Week03 Assignment: ml5.js Project —Ziying Wang

The following clip is a demonstration of my project: Nose & Notes

The user can strike notes by moving the position of the nose, the colored rectangles will appear on the screen to illustrate which area is being stroked. 

Nose & Notes is based on the PoseNet machine learning model that locates the user’s body parts and generates live coordinates for different body parts. My project uses the coordinates for the nose and dissects the canvas into nine sections, with eight sections each representing one note from the scale and the ninth playing note A in chorus. The user can then plays pieces of music by moving his head and getting his nose within different sections. It is also possible for multiple players to strike notes together. 

The initial plan was to have different body parts all able to play notes within the screen, so it can enable a single player to play chords. However, after testing “rightWrist” and “leftWrist”, these two body parts are often wrongly recognized by PoseNet and I would constantly strike on notes that I don’t want to strike. Even though the recognition conditions for those body parts have set to be more than 0.8, it would still wrongly recognize and eventually gets stuck. 

I ran into a few problems in programming. One major problem is that I’ve been using Atom to program and run my code and the sounds I store in my folder wouldn’t start preload in the page. Then I was advised that I should run my code on the local server to preload the sounds. I then downloaded the atom-live-server and successfully launched a trial live server to run the program. However, when I use Terminal to run my code, it wouldn’t run properly and the console reads as follows:

Another issue that affected my original plan was that since the sounds are programmed to play every time a section detects the nose, it will constantly start the mySound.play() function as long as the user’s nose is within the area, which is not very pleasant to listen to.

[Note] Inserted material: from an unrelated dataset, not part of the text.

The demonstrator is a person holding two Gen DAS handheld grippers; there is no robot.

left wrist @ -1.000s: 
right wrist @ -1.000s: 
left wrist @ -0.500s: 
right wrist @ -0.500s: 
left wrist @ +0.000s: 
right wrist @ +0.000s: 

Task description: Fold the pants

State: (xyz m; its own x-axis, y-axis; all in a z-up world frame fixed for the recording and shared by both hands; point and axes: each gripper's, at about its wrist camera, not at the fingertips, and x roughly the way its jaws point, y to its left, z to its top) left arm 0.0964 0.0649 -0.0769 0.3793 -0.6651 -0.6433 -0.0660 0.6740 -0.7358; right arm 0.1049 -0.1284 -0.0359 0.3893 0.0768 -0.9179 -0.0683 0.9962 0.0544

Originally, I wanted to make it into 9 sections saying phrases or sentences when the nose is in those areas, however, if the code plays the beginning of each audio continuously, it wouldn’t sound like a complete word, just a syllable instead. Therefore, I used notes to make compensation for this drawback. It still sounds a bit ragged since the sound files themselves have background noises, but are definitely smoother than inserting other audios instead.

If more time is provided, I would turn it into a game which requires the user to use nose, right wrist and left wrist to participate. Three color blocks will randomly appear on the screen and the user will need to use the three body parts to fill in those three blocks, a countdown will also appear on the screen, the user gets one point if he/she finishes the goal within the few seconds.

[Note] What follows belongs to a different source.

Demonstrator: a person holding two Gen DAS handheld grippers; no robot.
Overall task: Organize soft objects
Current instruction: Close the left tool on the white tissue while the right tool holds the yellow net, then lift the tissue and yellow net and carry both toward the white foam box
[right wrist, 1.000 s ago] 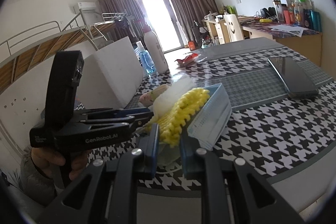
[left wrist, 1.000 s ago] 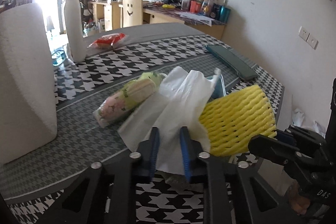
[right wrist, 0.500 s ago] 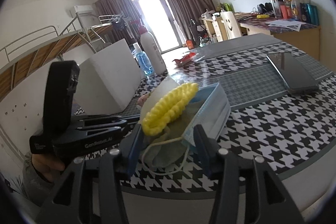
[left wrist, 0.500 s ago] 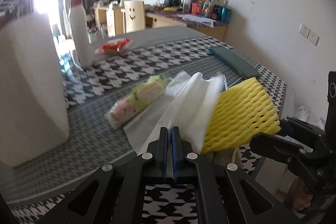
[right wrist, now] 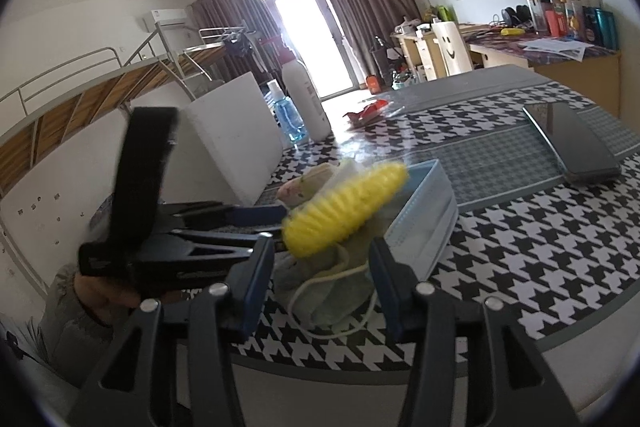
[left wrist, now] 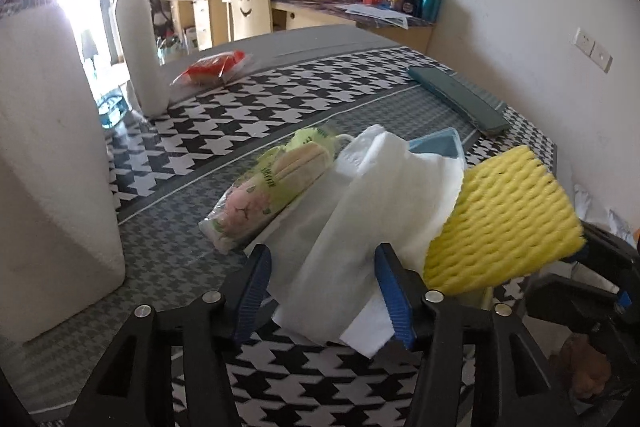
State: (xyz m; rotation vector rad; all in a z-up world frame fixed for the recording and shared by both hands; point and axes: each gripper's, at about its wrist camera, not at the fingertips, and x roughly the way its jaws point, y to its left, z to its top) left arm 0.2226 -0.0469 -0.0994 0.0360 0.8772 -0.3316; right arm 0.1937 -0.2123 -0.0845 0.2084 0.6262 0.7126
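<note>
A pile of soft things lies near the table's front edge. White tissue (left wrist: 360, 223) drapes between the fingers of my open left gripper (left wrist: 322, 293). A yellow foam net (left wrist: 504, 223) lies to its right, seen edge-on in the right wrist view (right wrist: 344, 207). A flowered tissue pack (left wrist: 272, 187) lies left of the tissue. A blue face mask (right wrist: 424, 215) and a grey-green mask (right wrist: 332, 291) lie under the foam. My right gripper (right wrist: 322, 287) is open around the grey-green mask. The left gripper shows in the right wrist view (right wrist: 224, 223).
A white foam block (left wrist: 44, 163) stands at the left. A white spray bottle (left wrist: 138, 43) and a red snack packet (left wrist: 214, 67) are farther back. A dark flat case (left wrist: 456, 99) lies at the right. The houndstooth table (left wrist: 280, 99) edge is just below the grippers.
My left gripper closed on the tissue half a second ago and has now opened, leaving it lying. My right gripper opened from the yellow foam net, which now sits loose.
</note>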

The following is the link to the code:

https://drive.google.com/open?id=1pfMnVntYXmOIVGkaGhn_F9QUpq7Xrds_

Week 02 Assignment: ml5.js Experiment – Ziying Wang

I played with the ml5.js together with p5.js model called “sketch-rnn”. Its idea is drawing with artificial intelligence. The trained model in sketch-rnn would allow the user to pick a category and let the user start drawing first. After the user stops drawing (release the left-click on the mouse), sketch-rnn will automatically complete the rest of the drawing based on the stroke the user made previously and turn it into the shape of the chosen category. It’ll then automatically continuously generate similar artworks until the user presses the “clear” button. The model aims at suggesting humans collaborate with artificial intelligence on art. Currently, due to the limited models in its database, the drawings are rather ragged, but with the collection of more paintings, sketch-rnn can probably create aesthetically-valued works with the human in the future.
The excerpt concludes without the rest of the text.